§ **Required work**:
Every line below must be copied as written, except for pictures.

§ **Data block**:

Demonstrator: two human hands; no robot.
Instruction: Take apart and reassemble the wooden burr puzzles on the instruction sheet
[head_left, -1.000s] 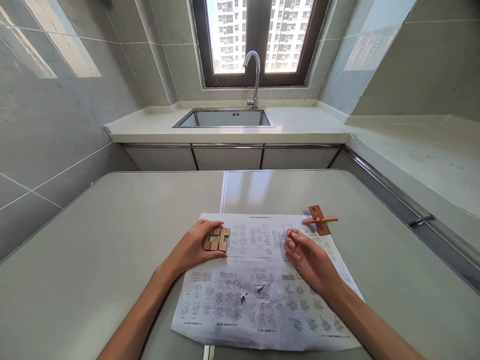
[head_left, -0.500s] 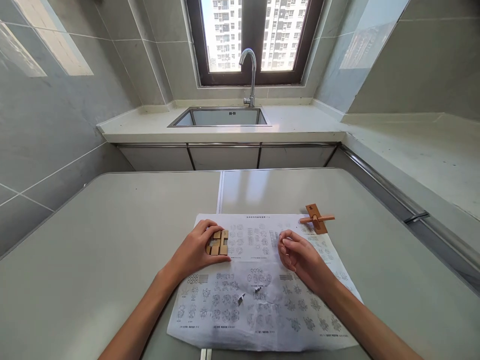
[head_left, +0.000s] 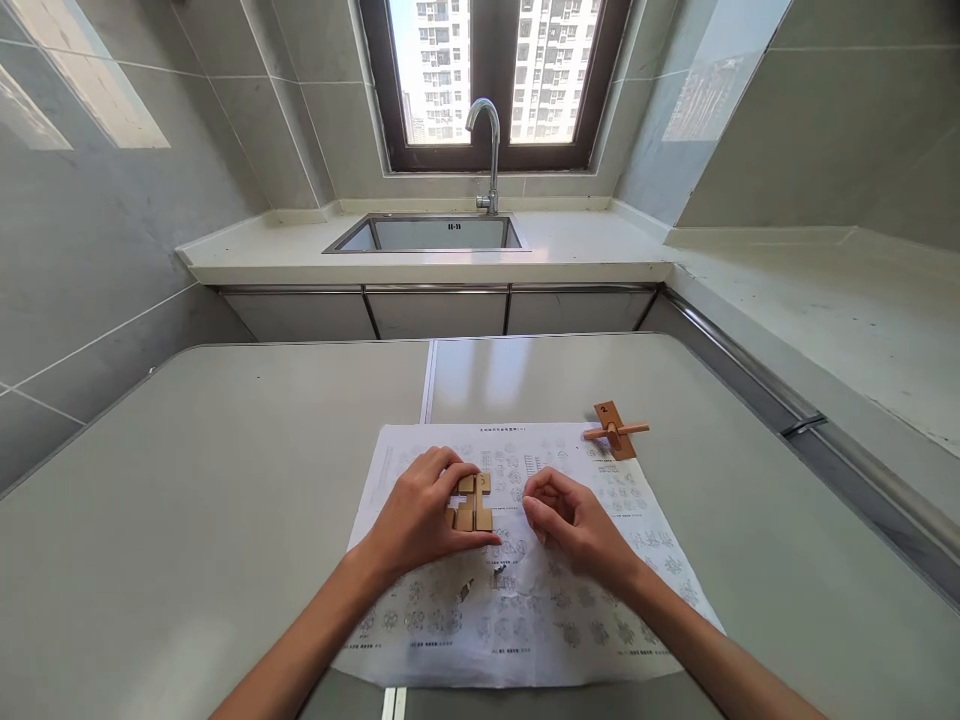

§ **Completed exercise**:
Demonstrator: two human hands; no robot.
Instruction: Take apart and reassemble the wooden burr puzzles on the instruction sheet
[head_left, -1.000s] 
[head_left, -0.500s] 
[head_left, +0.000s] 

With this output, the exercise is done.